Some years ago the residents of Fingal Bay successfully fought off high rise developments.
Now, according to longtime resident Werner Braun, they are having to put up with a recycle station, a Return and Earn unit, forced upon them without consultation or council approval in the middle of their picturesque suburb, creating serious noise impacts and heavy traffic.
The Environmental Department says it is aware of the noise complaints.
"A number of mitigation measures are in place to reduce noise at the Fingal Bay Sports Club unit, including designated operational hours, installation of soundproofing and glass only to be collected a maximum two times per day and not after 5pm," a spokesperson said.
Mr Braun and his wife have lived on Rocky Point Road [adjacent to the Fingal Bay Bowls Club] for in excess of 30 years and while they have on occasion had to put up with drunken, rowdy patrons, this does not compare to the suffering they are subjected to daily from the noisy Return and Earn unit located in the club carpark.
"Recycling is necessary and beneficial to the environment, but it should not have a detrimental effect on people's health. The noise and traffic pollution from this unit is having a major impact on my wife and I and other nearby residents," Mr Braun said.
"The unit attracts vehicles from all over the Bay and truck movements from 7.30am to 5.30 pm. The drop of every bottle can be heard in our home. To us there is no soundproofing."
Mr Braun said that often larger vehicles, utes and trucks would bypass the Salamander shopping centre unit because of the lack of parking and travel to Fingal Bay where parking is plentiful.
"On some days we are burdened with up to five trucks and 200 vehicles coming and going. Saturdays and Sundays are the worse days. I have contacted the council, the mayor, Kate Washington, [network operator] Tomra and the club to no avail."
Earlier this year Port Stephens Council agreed to discuss the issue with Tomra after residents living close to a Return and Earn unit in the Terrace Central carpark made similar complaints.
A council spokesperson said that council was working collaboratively with Tomra and have audited alternative sites within the Raymond Terrace carpark with a view to relocating the reverse vending machine.
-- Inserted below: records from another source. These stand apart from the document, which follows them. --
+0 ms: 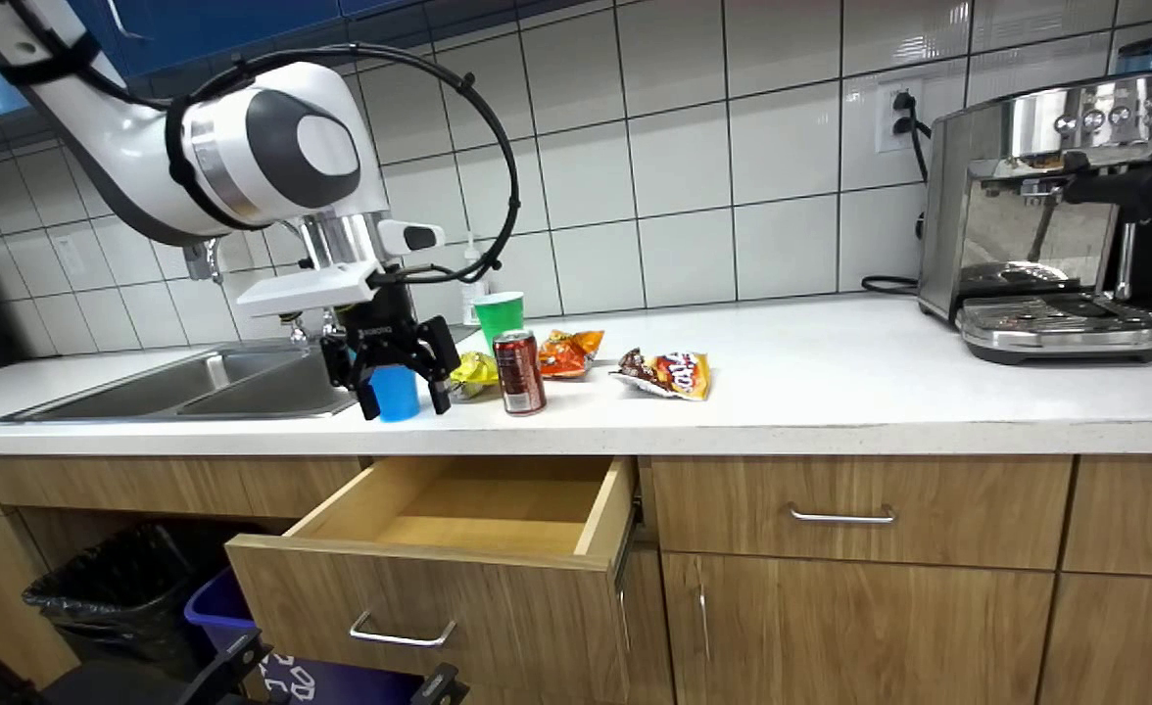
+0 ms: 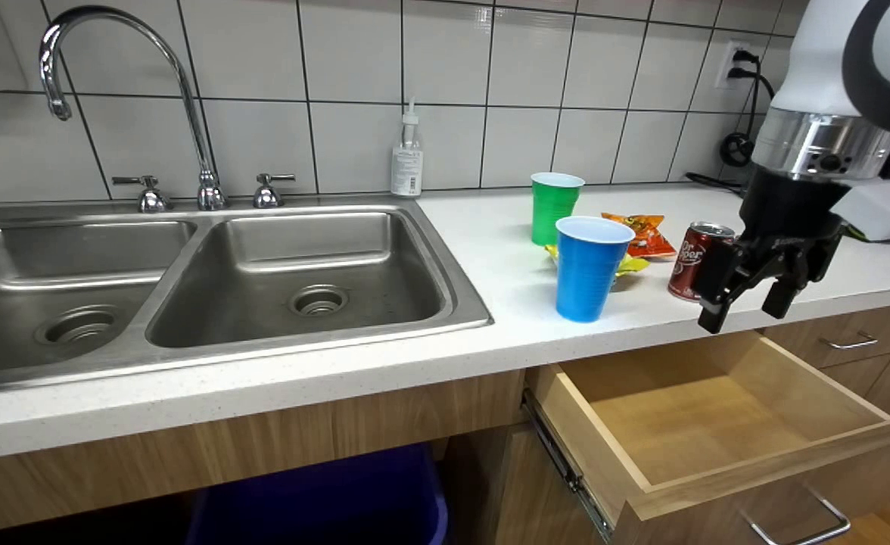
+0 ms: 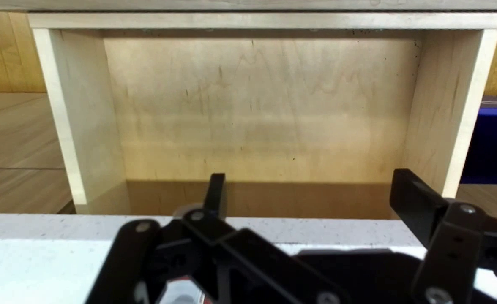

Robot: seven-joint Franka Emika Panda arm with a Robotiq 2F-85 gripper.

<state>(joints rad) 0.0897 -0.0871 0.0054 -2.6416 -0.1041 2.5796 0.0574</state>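
Black two-fingered claw (image 2: 745,312) is hanging splayed, empty | dark-red metal can (image 2: 689,265) is standing upright between it and white-tiled wall (image 2: 521,144)

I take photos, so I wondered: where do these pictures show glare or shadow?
Wrist view: a shadow band across the drawer, the counter nearly washed out; both exterior views: glare spots on the tiles; an exterior view: glints on the sink.

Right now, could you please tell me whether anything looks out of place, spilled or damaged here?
Mainly the drawer: it juts out below the counter, while its neighbour sits shut. The blue cup, green cup and can stand upright; I see no spill or clear damage.
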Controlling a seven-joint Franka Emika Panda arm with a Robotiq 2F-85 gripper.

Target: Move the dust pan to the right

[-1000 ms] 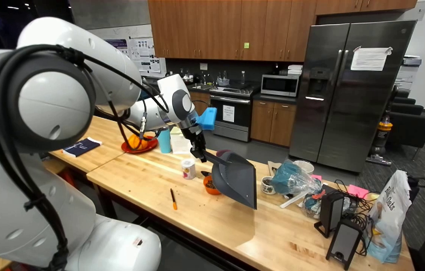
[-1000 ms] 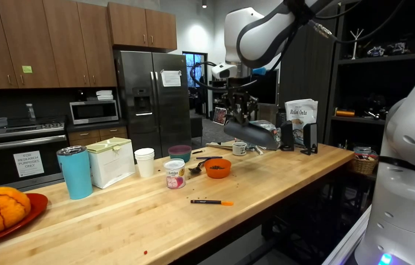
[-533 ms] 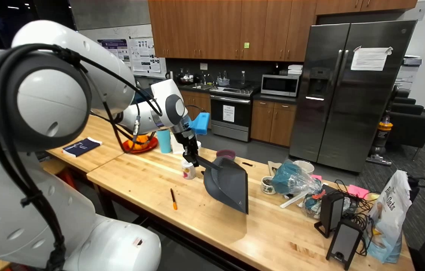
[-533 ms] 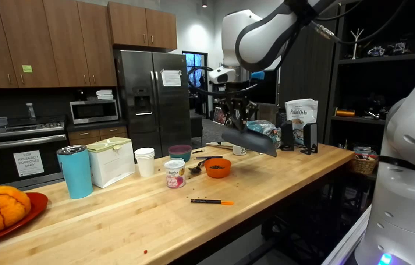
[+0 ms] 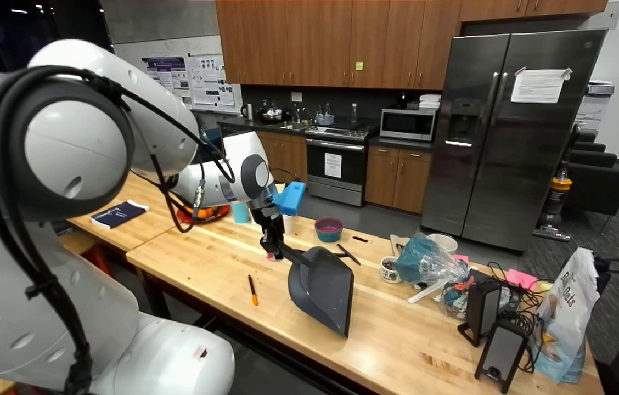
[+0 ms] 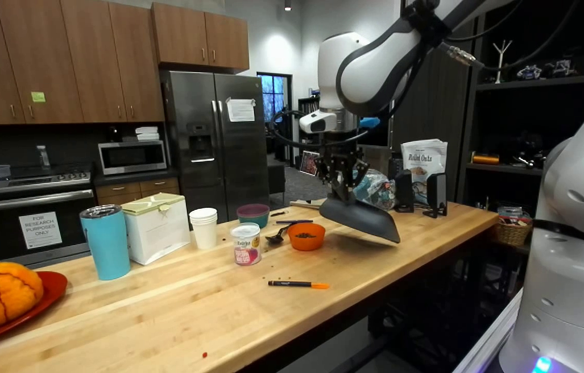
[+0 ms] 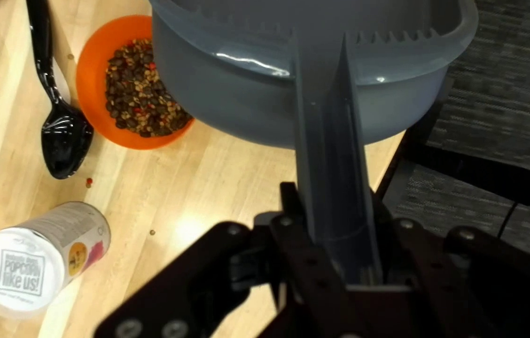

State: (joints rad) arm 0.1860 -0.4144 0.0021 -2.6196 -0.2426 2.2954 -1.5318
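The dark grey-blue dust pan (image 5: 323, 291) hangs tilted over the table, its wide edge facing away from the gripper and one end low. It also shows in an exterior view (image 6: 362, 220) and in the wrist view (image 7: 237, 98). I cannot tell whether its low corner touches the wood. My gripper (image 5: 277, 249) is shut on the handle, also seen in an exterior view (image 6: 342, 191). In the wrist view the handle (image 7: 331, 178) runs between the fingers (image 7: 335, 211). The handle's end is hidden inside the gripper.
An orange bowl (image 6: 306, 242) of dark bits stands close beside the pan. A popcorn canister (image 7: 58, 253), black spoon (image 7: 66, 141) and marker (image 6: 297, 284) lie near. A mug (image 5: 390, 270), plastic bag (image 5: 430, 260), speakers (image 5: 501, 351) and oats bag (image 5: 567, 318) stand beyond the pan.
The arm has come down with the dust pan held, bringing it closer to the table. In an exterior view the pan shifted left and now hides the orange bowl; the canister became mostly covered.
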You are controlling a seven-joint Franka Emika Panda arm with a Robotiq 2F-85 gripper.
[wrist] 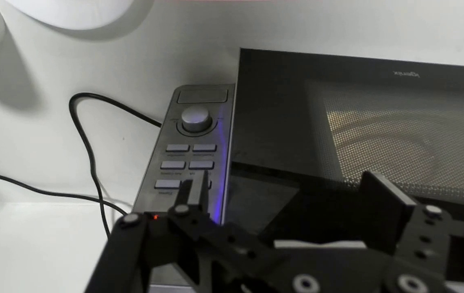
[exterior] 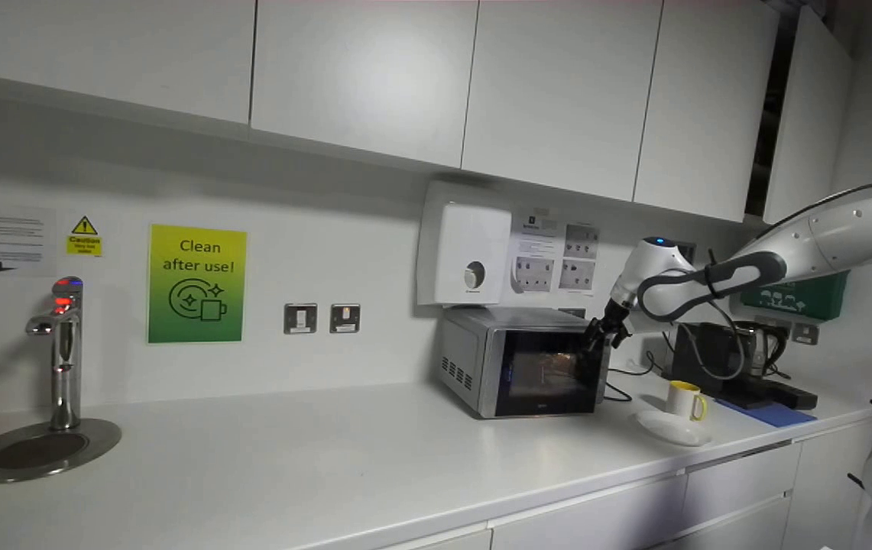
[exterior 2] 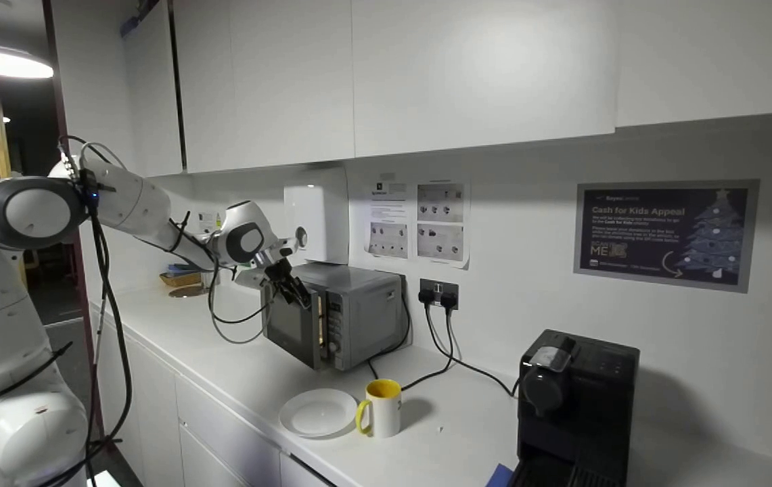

"The council is aware of complaints from residents at Fingal and these have been referred on to Tomra's customer relations manager to handle. Council has spoken with Tomra about the complaints and the location of the unit."
The spokesperson said that the council did not have the power to enforce property owners to relocate the units.
"The legislation requires the noise to fit the definition of offensive noise before it can take action. The noise is not atypical for the area and does not occur at a time of day when it would be unreasonable."